** Opening Excerpted data block **

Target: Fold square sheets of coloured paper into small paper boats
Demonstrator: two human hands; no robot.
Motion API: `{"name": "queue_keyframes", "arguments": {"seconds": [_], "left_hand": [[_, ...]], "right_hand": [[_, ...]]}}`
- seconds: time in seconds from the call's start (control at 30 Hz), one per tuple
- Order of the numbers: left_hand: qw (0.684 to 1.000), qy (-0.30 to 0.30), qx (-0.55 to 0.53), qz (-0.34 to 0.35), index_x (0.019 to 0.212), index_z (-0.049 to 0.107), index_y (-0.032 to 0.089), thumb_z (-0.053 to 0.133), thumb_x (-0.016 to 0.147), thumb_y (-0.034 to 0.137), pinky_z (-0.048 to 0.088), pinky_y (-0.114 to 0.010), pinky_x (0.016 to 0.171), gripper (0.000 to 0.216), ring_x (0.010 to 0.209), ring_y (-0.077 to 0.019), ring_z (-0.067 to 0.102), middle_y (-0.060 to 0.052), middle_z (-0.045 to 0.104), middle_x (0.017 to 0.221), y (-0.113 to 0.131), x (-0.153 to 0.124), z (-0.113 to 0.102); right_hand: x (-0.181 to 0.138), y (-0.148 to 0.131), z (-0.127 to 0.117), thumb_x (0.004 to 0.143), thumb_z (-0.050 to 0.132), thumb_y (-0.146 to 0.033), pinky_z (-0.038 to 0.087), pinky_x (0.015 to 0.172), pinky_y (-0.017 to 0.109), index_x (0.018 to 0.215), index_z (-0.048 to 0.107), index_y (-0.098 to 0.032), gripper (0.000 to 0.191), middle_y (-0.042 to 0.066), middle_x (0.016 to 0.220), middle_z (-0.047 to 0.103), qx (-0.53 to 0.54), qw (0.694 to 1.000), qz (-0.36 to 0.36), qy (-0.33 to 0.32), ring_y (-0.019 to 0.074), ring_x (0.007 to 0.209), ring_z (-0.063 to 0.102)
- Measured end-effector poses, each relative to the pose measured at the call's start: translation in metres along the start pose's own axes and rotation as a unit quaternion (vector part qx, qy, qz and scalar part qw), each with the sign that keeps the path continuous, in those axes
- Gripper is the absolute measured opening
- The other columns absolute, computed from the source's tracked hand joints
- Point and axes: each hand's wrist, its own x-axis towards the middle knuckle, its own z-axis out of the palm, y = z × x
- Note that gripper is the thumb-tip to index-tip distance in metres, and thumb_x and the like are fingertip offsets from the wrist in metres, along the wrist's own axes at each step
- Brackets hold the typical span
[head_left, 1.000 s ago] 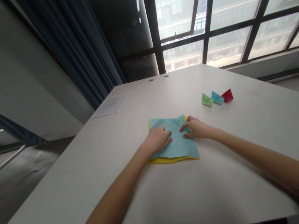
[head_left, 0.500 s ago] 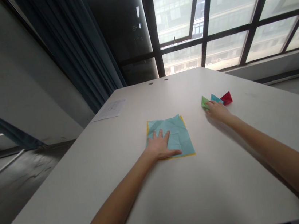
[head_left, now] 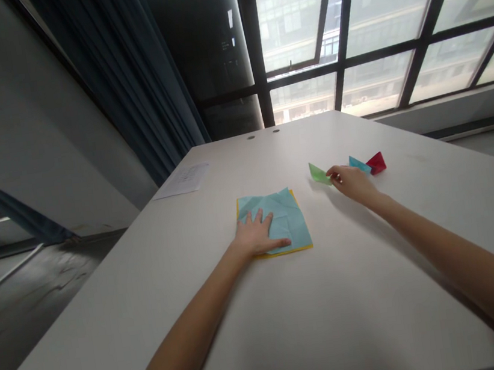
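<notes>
My left hand (head_left: 257, 233) lies flat with fingers spread on a creased light-blue paper sheet (head_left: 292, 221). A yellow sheet (head_left: 294, 250) shows as a thin border under the blue one. To the right, my right hand (head_left: 350, 181) pinches the right end of a green folded paper boat (head_left: 318, 174) between thumb and fingers. Behind that hand, a blue folded paper boat (head_left: 358, 164) is partly hidden and sits against a red folded paper boat (head_left: 377, 163).
A white printed sheet (head_left: 183, 181) lies at the table's far left. Two round cable holes are near the back edge of the white table (head_left: 266, 328). Beyond stand a dark blue curtain (head_left: 123, 74) and large windows (head_left: 292, 15).
My right hand has shifted the green paper boat left, away from the blue one. My left hand and the sheets under it have slid slightly left and away from me.
</notes>
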Motion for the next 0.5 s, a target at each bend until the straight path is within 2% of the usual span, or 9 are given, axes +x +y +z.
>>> {"name": "queue_keyframes", "arguments": {"seconds": [0.1, 0.2, 0.27, 0.37, 0.43, 0.5], "left_hand": [[0.993, 0.080, -0.076, 0.032, 0.128, 0.038, 0.019, 0.038, 0.069, 0.070, 0.020, -0.054, 0.098, 0.078, 0.126, -0.0366, 0.025, -0.016, 0.030, 0.138, 0.003, 0.000, -0.008], [0.954, 0.130, -0.260, 0.070, 0.128, 0.034, 0.016, 0.043, 0.076, 0.058, 0.031, -0.044, 0.096, 0.068, 0.118, -0.0280, 0.039, -0.016, 0.043, 0.128, 0.012, 0.001, -0.013], [0.898, 0.115, -0.417, 0.075, 0.126, 0.032, 0.018, 0.045, 0.078, 0.052, 0.041, -0.039, 0.086, 0.060, 0.108, -0.0237, 0.050, -0.015, 0.047, 0.122, 0.019, 0.002, -0.015], [0.791, 0.096, -0.601, 0.066, 0.113, 0.039, 0.020, 0.048, 0.079, 0.045, 0.048, -0.031, 0.071, 0.042, 0.096, -0.0195, 0.057, -0.010, 0.052, 0.115, 0.028, 0.004, -0.016], [0.725, 0.094, -0.680, 0.063, 0.105, 0.042, 0.021, 0.052, 0.078, 0.040, 0.049, -0.026, 0.064, 0.035, 0.088, -0.0170, 0.060, -0.008, 0.055, 0.109, 0.032, 0.005, -0.015], [0.683, 0.088, -0.722, 0.060, 0.101, 0.044, 0.020, 0.057, 0.076, 0.035, 0.049, -0.023, 0.059, 0.033, 0.079, -0.0148, 0.062, -0.006, 0.059, 0.101, 0.034, 0.006, -0.015]], "right_hand": [[-0.007, -0.035, -0.013, 0.077, 0.046, -0.020, 0.046, 0.067, 0.028, 0.092, 0.060, -0.017, 0.021, 0.005, 0.086, 0.064, 0.107, 0.990, -0.093, 0.002, 0.0150, 0.070, 0.059], [-0.019, -0.067, -0.024, 0.076, 0.049, -0.021, 0.048, 0.068, 0.027, 0.093, 0.058, -0.019, 0.020, 0.003, 0.083, 0.064, 0.184, 0.974, -0.132, -0.014, 0.0137, 0.070, 0.060], [-0.027, -0.082, -0.028, 0.075, 0.050, -0.022, 0.048, 0.068, 0.026, 0.095, 0.057, -0.019, 0.022, 0.003, 0.082, 0.064, 0.225, 0.962, -0.154, -0.032, 0.0129, 0.070, 0.060], [-0.035, -0.093, -0.029, 0.075, 0.052, -0.023, 0.048, 0.070, 0.025, 0.097, 0.056, -0.018, 0.023, 0.003, 0.081, 0.064, 0.250, 0.951, -0.173, -0.059, 0.0122, 0.072, 0.060], [-0.037, -0.096, -0.029, 0.076, 0.051, -0.026, 0.048, 0.070, 0.024, 0.097, 0.056, -0.019, 0.022, 0.002, 0.081, 0.065, 0.251, 0.949, -0.178, -0.072, 0.0118, 0.072, 0.060], [-0.038, -0.096, -0.027, 0.079, 0.048, -0.028, 0.046, 0.067, 0.023, 0.097, 0.056, -0.019, 0.021, 0.002, 0.078, 0.066, 0.236, 0.952, -0.177, -0.085, 0.0114, 0.069, 0.060]]}}
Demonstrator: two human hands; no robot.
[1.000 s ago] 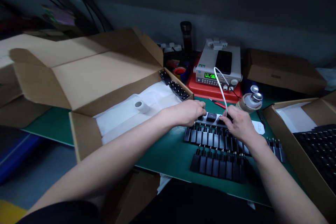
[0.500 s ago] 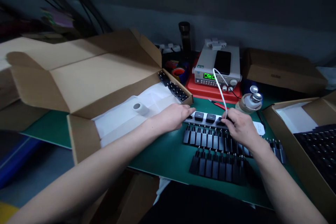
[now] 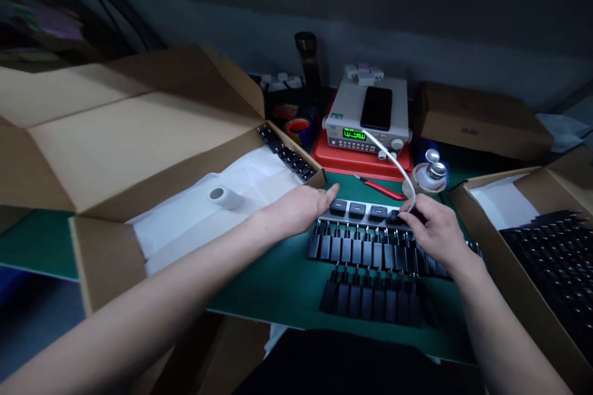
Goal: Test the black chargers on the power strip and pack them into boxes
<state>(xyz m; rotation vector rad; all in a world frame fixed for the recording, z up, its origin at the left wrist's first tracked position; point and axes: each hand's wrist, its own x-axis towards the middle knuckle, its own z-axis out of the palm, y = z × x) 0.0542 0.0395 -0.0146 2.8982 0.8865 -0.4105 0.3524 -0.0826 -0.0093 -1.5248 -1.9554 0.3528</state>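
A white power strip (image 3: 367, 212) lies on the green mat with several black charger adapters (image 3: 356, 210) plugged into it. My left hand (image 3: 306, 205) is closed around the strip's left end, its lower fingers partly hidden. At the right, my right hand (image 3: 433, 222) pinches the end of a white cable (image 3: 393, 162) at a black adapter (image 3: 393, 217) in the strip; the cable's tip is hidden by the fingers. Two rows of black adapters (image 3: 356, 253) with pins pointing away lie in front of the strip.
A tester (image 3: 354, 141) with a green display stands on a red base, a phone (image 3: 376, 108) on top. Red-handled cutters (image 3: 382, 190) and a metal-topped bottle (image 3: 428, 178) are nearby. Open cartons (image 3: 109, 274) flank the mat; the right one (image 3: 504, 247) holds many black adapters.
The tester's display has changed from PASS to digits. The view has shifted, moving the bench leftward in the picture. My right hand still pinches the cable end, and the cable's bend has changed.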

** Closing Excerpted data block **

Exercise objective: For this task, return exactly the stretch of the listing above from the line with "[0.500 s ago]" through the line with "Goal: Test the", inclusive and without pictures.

Solved problem:
[0.500 s ago] 
[now] 
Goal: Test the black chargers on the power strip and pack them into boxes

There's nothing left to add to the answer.